Product:
Microsoft Power BI portal
Issue:
When refresh a powerbi report ( e.g. Semantic model ) we got a error – this report worked before in the Power BI portal workspace. Error is like:
Data source error{“error”:{“code”:”DMTS_OAuthTokenRefreshFailedError”,”pbi.error”:{“code”:”DMTS_OAuthTokenRefreshFailedError”,”details”:[{“code”:”DM_ErrorDetailNameCode_UnderlyingErrorMessage”,”detail”:{“type”:1,”value”:” Device is not in required device state: compliant. Conditional Access policy requires a compliant device, and the device is not compliant. The user must enroll their device with an approved MDM provider like Intune…
Solution:
You must be in Microsoft Edge web browser to do this change, if you do the change in Chrome, it will not work.
On your reports Semantic model – click on the 3 dots and select “settings”.
Go to data source credentials and click on edit credntials that is marked as not working.
And enter your windows account credentials again.
Now it should be green, and this login is affecting all your reports – if the access point is the same.
Now click the “refresh” icon to update you PowerBi report semantic model in the portal.

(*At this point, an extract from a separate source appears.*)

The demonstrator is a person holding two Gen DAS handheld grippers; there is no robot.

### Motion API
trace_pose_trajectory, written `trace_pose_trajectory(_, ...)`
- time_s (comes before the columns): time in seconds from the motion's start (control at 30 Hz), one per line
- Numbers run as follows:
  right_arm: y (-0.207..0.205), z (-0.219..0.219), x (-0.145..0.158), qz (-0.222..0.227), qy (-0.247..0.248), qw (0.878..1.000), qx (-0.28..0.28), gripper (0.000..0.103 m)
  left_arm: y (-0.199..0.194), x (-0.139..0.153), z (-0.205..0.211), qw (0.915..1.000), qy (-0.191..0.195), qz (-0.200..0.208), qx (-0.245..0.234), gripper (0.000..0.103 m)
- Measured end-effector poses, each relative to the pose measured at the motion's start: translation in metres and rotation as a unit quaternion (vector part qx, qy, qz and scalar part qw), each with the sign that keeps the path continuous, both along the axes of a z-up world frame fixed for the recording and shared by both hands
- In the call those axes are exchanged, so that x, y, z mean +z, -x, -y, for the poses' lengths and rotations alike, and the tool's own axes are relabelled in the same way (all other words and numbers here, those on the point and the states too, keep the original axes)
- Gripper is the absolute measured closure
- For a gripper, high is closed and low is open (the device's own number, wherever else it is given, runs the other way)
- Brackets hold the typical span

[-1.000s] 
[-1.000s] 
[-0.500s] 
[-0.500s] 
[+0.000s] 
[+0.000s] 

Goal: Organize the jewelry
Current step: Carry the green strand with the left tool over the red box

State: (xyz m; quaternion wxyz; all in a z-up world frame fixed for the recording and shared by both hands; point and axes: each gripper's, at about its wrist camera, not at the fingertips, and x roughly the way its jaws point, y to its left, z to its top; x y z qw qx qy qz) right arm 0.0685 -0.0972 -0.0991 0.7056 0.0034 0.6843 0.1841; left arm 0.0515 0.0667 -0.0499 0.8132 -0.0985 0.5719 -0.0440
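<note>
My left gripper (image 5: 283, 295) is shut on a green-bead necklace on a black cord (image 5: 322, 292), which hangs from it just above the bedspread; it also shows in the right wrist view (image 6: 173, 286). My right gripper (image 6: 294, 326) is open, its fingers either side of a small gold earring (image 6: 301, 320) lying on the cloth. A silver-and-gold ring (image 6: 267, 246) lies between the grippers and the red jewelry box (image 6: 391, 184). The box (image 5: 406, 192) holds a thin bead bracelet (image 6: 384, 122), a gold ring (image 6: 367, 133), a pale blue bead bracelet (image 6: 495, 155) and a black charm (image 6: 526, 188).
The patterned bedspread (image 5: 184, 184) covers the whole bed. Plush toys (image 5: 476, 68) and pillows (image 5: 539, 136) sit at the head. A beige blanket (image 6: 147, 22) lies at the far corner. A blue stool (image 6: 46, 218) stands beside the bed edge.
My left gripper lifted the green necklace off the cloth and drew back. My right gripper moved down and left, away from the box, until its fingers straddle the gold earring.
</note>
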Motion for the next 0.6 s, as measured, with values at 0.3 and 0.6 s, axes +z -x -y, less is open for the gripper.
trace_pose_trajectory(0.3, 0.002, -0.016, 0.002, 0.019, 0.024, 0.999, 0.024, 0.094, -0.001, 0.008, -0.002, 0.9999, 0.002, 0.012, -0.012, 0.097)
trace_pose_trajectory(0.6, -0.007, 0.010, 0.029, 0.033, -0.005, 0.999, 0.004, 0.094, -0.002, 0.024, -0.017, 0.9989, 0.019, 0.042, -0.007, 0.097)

If above does not work, try below.
Download the Semantic model to you computer.
Restart your computer.
Login to your company windows account.
Open the PowerBI pbix file, and refresh the report.

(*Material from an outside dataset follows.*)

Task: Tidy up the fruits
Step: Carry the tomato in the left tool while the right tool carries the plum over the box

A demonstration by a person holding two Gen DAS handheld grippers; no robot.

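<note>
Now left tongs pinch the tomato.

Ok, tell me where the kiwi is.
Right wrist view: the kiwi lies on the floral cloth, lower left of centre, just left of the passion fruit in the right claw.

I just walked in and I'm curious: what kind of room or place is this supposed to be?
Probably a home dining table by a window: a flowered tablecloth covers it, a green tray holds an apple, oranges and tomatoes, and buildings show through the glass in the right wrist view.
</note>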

You will be prompted to login to the datasource.
Enter your credintials for windows account.
When the report is refreshed and working in PowerBI on your computer.
Save the report.
Publish the report to the powerbi portal – overwrite the previus report.
More Information:
There is a known issue with the Chrome browser that can cause this error to occur. If there is no device information sent in the sign-in logs, this might be the problem. Device information is sent when there is a PRT and the user is logged onto the browser. If the user is using Chrome, the Windows 10 accounts extension is needed.
If this is the case, you can test by asking the user to logon to the Edge browser or install the Windows 10 accounts extension to see if the issue is resolved.

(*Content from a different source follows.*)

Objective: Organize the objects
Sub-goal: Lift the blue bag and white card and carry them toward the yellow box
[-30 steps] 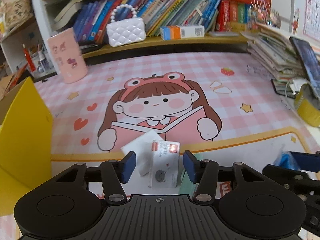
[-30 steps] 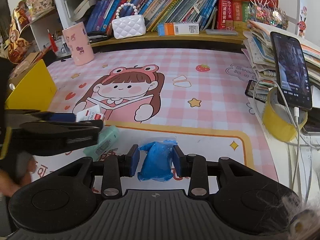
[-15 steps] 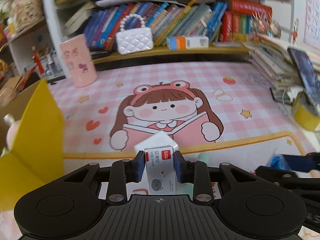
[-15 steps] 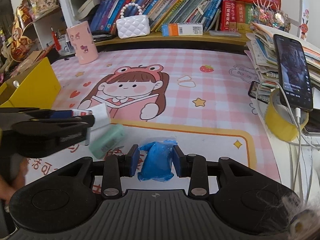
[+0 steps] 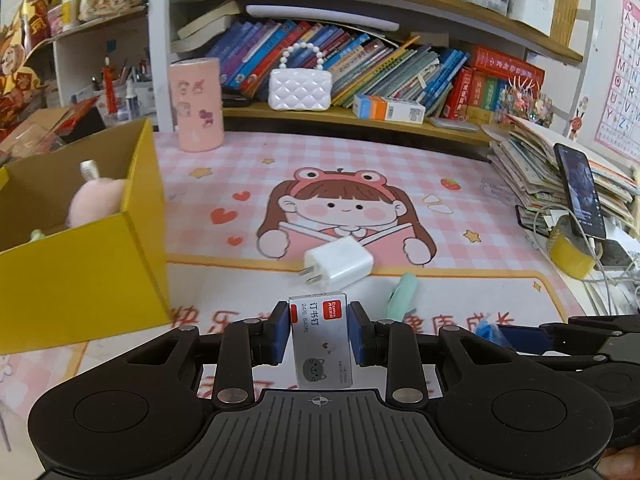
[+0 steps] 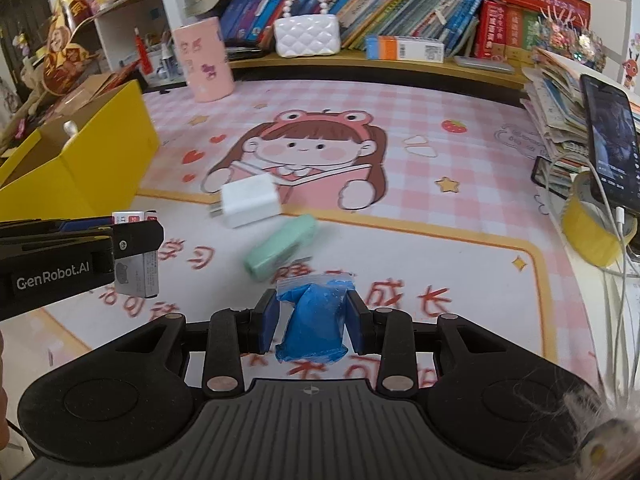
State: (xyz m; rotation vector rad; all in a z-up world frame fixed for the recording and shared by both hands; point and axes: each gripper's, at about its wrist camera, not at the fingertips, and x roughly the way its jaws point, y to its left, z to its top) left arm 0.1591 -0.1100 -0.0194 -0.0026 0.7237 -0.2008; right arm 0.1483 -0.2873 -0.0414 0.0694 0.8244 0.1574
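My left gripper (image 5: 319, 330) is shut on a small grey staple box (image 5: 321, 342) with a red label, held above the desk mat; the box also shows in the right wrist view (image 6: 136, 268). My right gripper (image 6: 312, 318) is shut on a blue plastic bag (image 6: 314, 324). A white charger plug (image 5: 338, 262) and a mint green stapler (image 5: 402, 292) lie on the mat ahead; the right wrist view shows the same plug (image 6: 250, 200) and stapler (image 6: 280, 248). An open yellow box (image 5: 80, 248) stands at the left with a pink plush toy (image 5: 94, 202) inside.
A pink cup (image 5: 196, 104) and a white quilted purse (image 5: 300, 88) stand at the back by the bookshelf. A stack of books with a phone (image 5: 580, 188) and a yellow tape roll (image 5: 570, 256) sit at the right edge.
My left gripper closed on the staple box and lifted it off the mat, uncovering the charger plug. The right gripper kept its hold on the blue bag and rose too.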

If they are signing in using Edge, they cannot use an incognito window because it will not pass the device state.
Is Microsoft Authenticator App is installed on the device? As Microsoft Authenticator is an broker app for iOS and would be needed to pass MFA and Device claims to Azure AD.
Sign-ins from legacy authentication clients also do not pass device state information to Azure AD.
Some years ago Microsoft stated that the in-app browser must be using a supported browser such as Edge, however, the Windows store uses Edge, and it also does not pass the device ID, so the conditional access policy can’t be compliant.
Many 3rd party applications use in-app browsers that are “not supported,” and it appears that Microsoft doesn’t offer the appropriate developer documentation that would allow 3rd parties to include this conditional access device information in their in-app browsers, even if they used Edge.
These are the links that were provided as dev resources:
- Developer guidance for Azure Active Directory Conditional Access – Microsoft identity platform | Microsoft Docs
- How to enable cross-app SSO on Android using MSAL – Microsoft identity platform | Microsoft Docs
- Configure SSO on macOS and iOS – Microsoft identity platform | Microsoft Docs
https://www.graber.cloud/en/aadsts50131-device-not-required-state/
https://cloudbrothers.info/entra-id-azure-ad-signin-errors/
You may need to do below in chrome to get it to work…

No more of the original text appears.